As a public relations intern, one of my responsibilities is to write press releases. These releases are short, factual, and shouldn’t take more than 30 minutes to draft. But upon completion, at least two other people will revise the words I just put together. And after the initial amendments, the release must undergo one last check before a final product is sent to the client. It can take over a day for a final draft to be edited to perfection (and I’m using final loosely here – clients always have “helpful suggestions”).
Now, I haven’t taken a writing class in a few years, but last time I checked it took quite a bit longer than 30 minutes to write an essay: a sufficient rough draft can take over a week to craft. While a first edit may not take too long, you’ll still spend hours writing, rewording, and improving your work. However, in order to produce the best possible piece, you need the contributions of different editors. Different people bring different perspectives which will help you clarify, organize and finalize ideas. Plain and simple.

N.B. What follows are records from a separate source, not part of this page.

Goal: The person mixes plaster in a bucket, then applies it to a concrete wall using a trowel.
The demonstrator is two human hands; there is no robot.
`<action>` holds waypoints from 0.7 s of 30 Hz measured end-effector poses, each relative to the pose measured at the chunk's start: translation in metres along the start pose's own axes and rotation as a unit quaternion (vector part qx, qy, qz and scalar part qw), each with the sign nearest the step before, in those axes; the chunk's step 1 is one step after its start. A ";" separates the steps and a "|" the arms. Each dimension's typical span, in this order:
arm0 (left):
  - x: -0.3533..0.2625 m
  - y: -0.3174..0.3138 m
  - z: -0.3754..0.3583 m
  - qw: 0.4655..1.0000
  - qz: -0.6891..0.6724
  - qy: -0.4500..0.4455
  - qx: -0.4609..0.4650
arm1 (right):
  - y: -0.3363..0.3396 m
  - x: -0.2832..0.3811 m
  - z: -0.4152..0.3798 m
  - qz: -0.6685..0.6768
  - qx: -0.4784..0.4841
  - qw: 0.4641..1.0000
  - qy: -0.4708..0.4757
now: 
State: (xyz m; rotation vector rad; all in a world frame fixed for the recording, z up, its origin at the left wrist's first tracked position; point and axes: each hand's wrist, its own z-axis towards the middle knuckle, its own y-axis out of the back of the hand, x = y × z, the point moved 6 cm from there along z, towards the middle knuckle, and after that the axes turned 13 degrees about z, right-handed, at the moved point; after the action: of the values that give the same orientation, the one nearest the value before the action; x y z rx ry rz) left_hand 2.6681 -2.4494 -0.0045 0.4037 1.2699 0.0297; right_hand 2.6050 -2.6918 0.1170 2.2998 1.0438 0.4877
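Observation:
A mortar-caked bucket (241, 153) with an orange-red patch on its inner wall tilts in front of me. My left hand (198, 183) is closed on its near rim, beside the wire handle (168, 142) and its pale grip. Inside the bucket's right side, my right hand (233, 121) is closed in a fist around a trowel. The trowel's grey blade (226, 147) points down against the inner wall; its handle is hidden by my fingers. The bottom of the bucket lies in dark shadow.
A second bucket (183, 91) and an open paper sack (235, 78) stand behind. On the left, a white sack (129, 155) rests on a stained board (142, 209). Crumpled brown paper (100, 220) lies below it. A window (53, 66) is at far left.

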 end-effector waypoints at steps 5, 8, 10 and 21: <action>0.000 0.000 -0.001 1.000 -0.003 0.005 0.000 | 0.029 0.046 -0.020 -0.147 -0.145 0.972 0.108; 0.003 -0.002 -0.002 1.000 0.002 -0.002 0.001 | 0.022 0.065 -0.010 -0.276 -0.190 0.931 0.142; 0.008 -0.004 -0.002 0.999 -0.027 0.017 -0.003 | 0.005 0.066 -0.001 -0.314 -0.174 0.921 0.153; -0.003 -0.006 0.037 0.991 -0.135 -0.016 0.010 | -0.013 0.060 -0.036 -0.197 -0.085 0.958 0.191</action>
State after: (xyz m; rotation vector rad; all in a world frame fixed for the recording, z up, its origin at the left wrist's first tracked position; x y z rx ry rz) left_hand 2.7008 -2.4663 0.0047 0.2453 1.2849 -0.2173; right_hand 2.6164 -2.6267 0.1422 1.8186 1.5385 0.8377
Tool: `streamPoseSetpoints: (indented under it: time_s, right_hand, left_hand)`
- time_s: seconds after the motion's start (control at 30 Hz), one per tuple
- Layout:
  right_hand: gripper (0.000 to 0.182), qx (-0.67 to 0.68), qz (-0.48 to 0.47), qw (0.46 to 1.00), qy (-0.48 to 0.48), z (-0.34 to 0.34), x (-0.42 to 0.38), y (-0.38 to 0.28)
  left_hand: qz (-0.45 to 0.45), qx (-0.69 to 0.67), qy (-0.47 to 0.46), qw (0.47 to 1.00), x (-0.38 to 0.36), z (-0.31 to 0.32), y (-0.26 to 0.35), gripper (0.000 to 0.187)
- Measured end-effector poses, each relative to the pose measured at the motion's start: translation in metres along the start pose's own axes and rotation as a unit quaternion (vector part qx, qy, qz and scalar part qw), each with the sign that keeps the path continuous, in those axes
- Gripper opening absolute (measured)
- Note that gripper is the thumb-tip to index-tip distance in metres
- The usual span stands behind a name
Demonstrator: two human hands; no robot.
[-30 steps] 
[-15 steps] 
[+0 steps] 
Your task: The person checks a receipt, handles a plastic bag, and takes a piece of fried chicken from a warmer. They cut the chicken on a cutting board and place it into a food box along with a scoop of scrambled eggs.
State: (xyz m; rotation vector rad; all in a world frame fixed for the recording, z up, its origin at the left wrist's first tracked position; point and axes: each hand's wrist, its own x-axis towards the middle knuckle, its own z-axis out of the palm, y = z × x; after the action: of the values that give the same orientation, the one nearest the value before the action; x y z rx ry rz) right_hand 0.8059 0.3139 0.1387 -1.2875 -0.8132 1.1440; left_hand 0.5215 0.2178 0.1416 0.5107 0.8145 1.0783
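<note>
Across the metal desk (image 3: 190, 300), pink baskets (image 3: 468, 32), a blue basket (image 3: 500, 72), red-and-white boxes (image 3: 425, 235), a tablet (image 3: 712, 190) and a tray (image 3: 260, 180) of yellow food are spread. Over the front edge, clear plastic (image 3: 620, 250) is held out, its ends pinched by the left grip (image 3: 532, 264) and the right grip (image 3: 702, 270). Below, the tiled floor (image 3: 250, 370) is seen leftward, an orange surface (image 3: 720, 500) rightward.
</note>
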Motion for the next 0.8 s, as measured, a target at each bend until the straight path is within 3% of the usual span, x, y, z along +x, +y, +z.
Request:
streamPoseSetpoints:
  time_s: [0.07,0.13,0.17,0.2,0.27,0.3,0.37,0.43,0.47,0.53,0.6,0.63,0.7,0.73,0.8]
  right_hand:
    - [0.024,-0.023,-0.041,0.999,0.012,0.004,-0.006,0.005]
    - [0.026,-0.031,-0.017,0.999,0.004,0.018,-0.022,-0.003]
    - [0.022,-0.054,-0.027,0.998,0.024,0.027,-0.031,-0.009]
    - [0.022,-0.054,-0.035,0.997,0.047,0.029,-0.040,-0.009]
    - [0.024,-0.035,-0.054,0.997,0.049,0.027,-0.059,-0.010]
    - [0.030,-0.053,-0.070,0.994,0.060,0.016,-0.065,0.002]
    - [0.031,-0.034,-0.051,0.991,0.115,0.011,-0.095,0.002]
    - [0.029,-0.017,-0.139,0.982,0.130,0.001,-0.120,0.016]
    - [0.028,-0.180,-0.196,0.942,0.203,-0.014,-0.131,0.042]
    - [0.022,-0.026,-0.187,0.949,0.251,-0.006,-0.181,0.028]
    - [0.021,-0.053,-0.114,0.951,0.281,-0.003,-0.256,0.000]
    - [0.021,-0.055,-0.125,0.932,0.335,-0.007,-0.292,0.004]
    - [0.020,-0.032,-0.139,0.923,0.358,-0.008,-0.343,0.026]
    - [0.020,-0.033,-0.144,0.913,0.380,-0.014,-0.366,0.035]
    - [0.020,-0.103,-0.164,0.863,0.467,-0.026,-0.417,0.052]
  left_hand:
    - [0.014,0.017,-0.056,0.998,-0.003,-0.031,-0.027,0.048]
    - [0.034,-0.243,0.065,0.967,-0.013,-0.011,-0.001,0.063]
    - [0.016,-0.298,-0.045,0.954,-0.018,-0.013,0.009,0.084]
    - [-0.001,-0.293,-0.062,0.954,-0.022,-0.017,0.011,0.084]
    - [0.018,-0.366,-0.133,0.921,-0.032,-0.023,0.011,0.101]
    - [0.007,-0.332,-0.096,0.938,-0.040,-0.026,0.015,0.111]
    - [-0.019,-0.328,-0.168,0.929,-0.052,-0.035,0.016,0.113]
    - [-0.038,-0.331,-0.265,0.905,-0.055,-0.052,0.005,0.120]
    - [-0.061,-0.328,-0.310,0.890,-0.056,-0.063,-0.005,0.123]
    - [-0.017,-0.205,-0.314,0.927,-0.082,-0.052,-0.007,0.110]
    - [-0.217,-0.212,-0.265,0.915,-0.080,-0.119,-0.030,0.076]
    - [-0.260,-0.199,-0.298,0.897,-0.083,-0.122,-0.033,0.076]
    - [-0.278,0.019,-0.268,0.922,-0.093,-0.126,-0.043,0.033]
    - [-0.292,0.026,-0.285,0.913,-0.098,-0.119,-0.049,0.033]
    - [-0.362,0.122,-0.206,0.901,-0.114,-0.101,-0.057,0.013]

While my example is about editing an actual draft, it can apply to all aspects of the working world. After initially completing an assignment, ask for feedback. After making your first round of alterations, ask for more feedback. Your final product can only improve from the addition of another distinct opinion. Everybody has something relevant to offer, even if it’s simply adjusting one sentence or changing one word. So next time you contemplate handing in an unedited final product, consider the consequences. If you don’t make edits to an essay, it may cost you a letter grade. But if you don’t make edits in the professional world, it can cost you your job.